Meine Redakteurin fragt, wie es jetzt mit der Letzten Generation weitergeht, und ich denke: Ist das nicht klar? Wir heben die Welt aus ihren Angeln, gehen gegen die Klimakrise an, kämpfen für mehr Gerechtigkeit.
Aber natürlich ist nichts klar. Ich bin jetzt seit einem guten halben Jahr aktiv und verstehe erst langsam, was wir tun, was unser archimedischer Punkt ist, an dem der Wandel ansetzt. Verortet ist er auf der Insel Herrenchiemsee – vor 75 Jahren wurde dort das verfasst, was später zum deutschen Grundgesetz wurde.
Es war die Antwort auf Hitler, den Nationalsozialismus und Auschwitz, die Antwort darauf, dass deutsche Bürger:innen ihre Nachbarn überfielen, Bücher verbrannten, ihren Mitbürgern die Goldzähne ausrissen, sie vergasten, aus ihrer Haut Lampenschirme bastelten. Es war die Antwort auf das, was Frank-Walter Steinmeier beim großen Festakt auf Herrenchiemsee „Barbarei“ nannte. Eine Antwort von großer Schönheit. Wurzelte Nazi-Deutschland in Angst und Hass, entstand mit dem Grundgesetz ein Text, der nüchtern ist in der Sprache, und gleichzeitig singt: von Verbundenheit, Respekt, dem Willen, richtig zu handeln.
„Die Würde des Menschen ist unantastbar“ – für mich gibt es kaum einen schöneren Satz, weil er so fein balanciert auf dem eigenen Paradox. Gerade weil die Würde des Menschen angetastet wurde, steht dieser Satz über allem, was wir in Deutschland tun sollen. Er umfasst eine neue Art, die Welt zu sehen. Er ist ein Versprechen.
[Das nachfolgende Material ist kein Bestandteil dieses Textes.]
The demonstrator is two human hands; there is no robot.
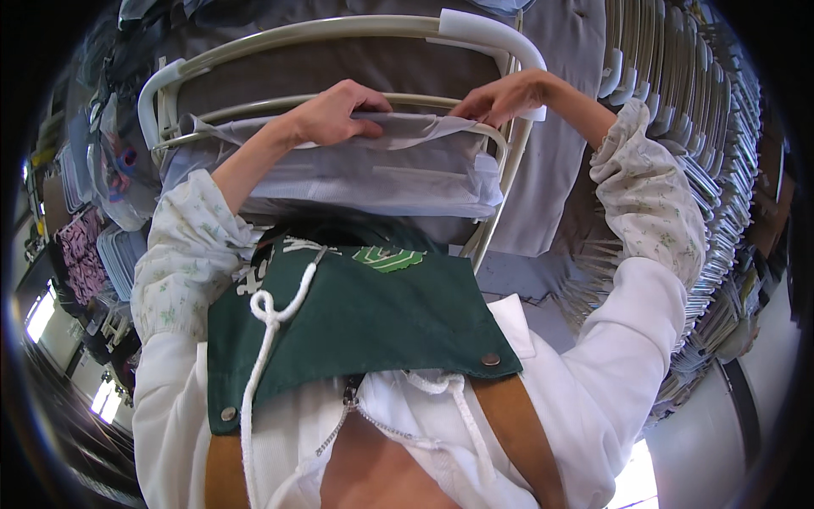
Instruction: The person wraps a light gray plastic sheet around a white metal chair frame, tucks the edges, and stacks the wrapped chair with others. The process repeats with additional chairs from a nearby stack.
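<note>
Head view: the left hand [343,114] is pinching grey fabric [420,129] hanging within the pale tubular frame [339,29]. At the frame's right side, the right hand [498,99] is curling; whether its fingers are pinching, I cannot tell.

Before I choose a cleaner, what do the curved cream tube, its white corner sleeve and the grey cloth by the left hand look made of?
Cream tube: probably painted metal; slim, evenly rounded, with a soft sheen.
White corner sleeve: likely smooth plastic; thicker than the tube, with a slight gloss.
Grey cloth: thin, matte fabric, judging by its loose folds; fibre unclear.
</note>
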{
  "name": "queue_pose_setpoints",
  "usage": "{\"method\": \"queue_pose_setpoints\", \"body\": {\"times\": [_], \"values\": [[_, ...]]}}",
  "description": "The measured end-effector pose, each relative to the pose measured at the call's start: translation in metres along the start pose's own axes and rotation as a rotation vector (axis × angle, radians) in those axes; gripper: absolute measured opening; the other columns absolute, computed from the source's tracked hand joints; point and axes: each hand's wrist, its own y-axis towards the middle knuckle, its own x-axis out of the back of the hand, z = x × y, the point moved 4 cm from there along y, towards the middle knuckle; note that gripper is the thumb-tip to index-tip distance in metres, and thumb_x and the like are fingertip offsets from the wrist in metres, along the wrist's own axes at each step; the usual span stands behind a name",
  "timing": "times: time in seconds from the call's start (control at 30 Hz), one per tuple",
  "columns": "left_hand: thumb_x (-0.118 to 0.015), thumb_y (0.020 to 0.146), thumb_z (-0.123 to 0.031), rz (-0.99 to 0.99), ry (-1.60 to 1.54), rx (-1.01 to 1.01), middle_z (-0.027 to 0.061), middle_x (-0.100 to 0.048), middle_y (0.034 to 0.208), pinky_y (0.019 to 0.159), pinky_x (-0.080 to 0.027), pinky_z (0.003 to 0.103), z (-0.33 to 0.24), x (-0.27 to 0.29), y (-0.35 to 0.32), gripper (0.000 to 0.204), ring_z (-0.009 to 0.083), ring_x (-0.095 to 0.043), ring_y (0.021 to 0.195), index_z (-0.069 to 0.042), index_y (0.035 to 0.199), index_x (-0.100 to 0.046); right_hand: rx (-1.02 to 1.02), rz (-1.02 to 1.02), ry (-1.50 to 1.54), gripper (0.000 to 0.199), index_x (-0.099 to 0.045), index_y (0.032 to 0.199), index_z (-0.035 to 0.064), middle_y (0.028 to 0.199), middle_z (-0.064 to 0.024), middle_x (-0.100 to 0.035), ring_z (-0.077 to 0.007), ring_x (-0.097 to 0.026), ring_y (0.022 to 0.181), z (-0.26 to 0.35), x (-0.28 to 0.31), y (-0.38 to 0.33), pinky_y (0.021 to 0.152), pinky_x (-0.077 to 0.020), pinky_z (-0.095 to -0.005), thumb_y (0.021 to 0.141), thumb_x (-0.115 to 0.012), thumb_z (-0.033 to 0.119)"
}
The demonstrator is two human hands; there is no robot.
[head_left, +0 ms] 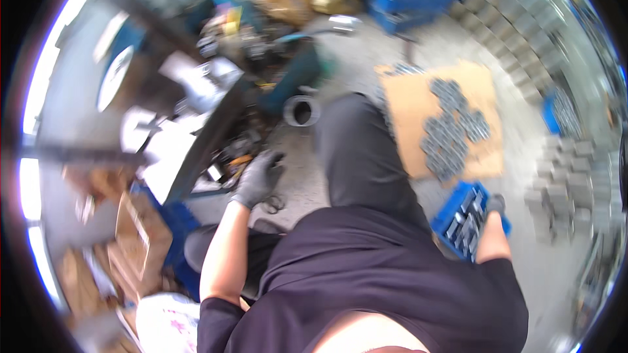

Straßenblockaden: Wenn jemand aufs Gaspedal tritt, bin ich tot
Ich musste ein knappes Dutzend Mal auf der Straße protestieren, um zu verstehen, dass ein bisschen von diesem Versprechen in unserem Protest lebt. Da zu sitzen, mein Gesicht auf Höhe der Stoßstange eines SUVs, eine Hand auf die Straße geklebt – wenn jemand aufs Gaspedal tritt, bin ich tot. Wenn jemand mich schlägt, kann ich mich kaum wehren. Wenn jemand spuckt, ist auch das so. Das ist Scheiße. Das ist anstrengend.
Das ist okay. Es geht nicht ohne.
„Ein beschwichtigendes Ablegen der flachen Hände will etwas anderes: Es bewahrt, hält und zwingt zur Ruhe“, schrieb die Süddeutsche Zeitung kürzlich über unseren Protest – und dieses Bewahren und Halten, diese Ruhe, darauf zielen wir ab, und das ist widersprüchlich, ja. Gerade weil wir einen gesunden, friedlichen Planeten erhalten wollen, produzieren wir einen Konflikt. Und um zu zeigen, dass wir Konflikte anders lösen können als mit Spucken und Schlagen, setzen wir uns wehrlos hin, fordern das Gespräch. Das ist radikal, es packt das Problem bei der Wurzel, denn wir leben immer noch nach dem Recht des Stärkeren: Wir starken Menschen beuten hemmungslos den Planeten aus. Doch Gewalt führt immer zu Gegengewalt. Und wenn man so will, schlägt die Erde mittlerweile zurück.
Treffen sich zwei Planeten. Sagt der eine: „Du siehst aber gar nicht gut aus, was ist los?“
Sagt der andere: „Ich hab Homo sapiens.“
Sagt der erste: „Keine Sorge, das geht vorbei.“
Friedlicher ziviler Widerstand – ich glaube, das ist der Weg dahin, dass es nicht vorbeigeht. Ich glaube, es ist eine Art und Weise Politik zu machen, die unserer Verfassung, der Menschenwürde entspricht. Ich glaube, dass darin etwas Neues angelegt ist, denn friedlicher ziviler Widerstand setzt gerade nicht auf Geschrei, auf Lautsein und Gewalt, sondern vertraut darauf, dass wir Menschen moralisch handeln, wenn wir die Chance dazu haben. Und darin – in der Friedfertigkeit – liegt eine riesige Kraft.
Wie geht es mit unserem Protest jetzt weiter? Wir Grundgesetz-Ultras sind gerade in Bayern unterwegs, dem Land der großen Worte und kleinen Taten, und ab Mitte September kommen wir wieder nach Berlin, und bleiben so lange, bis die Regierung anfängt, unsere Lebensgrundlagen zu schützen. Wir führen einen Wendepunkt herbei, wir stoßen endlich den Prozess an, den 80 Prozent der deutschen Bevölkerung wollen: mehr Klimaschutz.